Take every line containing "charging" from the material and copy it.

• PROVIDED MATERIAL:
◇ ◇ ◇ ◇

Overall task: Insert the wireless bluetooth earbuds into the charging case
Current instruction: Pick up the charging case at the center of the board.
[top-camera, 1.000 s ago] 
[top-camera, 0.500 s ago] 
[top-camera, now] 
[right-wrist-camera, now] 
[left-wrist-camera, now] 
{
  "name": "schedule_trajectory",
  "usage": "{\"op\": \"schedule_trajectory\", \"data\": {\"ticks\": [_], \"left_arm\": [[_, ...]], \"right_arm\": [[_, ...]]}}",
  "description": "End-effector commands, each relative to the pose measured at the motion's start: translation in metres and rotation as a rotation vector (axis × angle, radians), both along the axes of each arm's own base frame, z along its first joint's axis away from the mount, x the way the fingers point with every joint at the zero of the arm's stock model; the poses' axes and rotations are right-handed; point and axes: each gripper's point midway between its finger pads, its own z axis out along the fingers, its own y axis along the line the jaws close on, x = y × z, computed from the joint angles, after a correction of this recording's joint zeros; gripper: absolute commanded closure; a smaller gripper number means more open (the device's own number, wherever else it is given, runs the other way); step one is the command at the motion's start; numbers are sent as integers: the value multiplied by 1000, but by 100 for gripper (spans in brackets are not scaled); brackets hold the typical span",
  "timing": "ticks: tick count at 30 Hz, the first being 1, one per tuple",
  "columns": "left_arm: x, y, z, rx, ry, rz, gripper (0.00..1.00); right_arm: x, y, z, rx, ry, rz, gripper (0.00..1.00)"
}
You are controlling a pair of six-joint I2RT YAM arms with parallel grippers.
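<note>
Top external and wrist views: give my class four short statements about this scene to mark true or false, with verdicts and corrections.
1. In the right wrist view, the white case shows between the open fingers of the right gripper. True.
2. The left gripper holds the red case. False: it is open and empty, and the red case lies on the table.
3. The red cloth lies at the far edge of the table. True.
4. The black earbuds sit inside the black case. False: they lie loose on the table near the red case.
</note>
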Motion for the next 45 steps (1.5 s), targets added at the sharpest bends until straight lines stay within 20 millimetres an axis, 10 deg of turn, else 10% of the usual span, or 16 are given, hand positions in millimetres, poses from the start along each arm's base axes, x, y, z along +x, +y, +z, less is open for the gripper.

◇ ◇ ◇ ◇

• RESULT OF THE EXERCISE:
Overall task: Insert the wireless bluetooth earbuds into the charging case
Current instruction: Pick up the charging case at the center of the board.

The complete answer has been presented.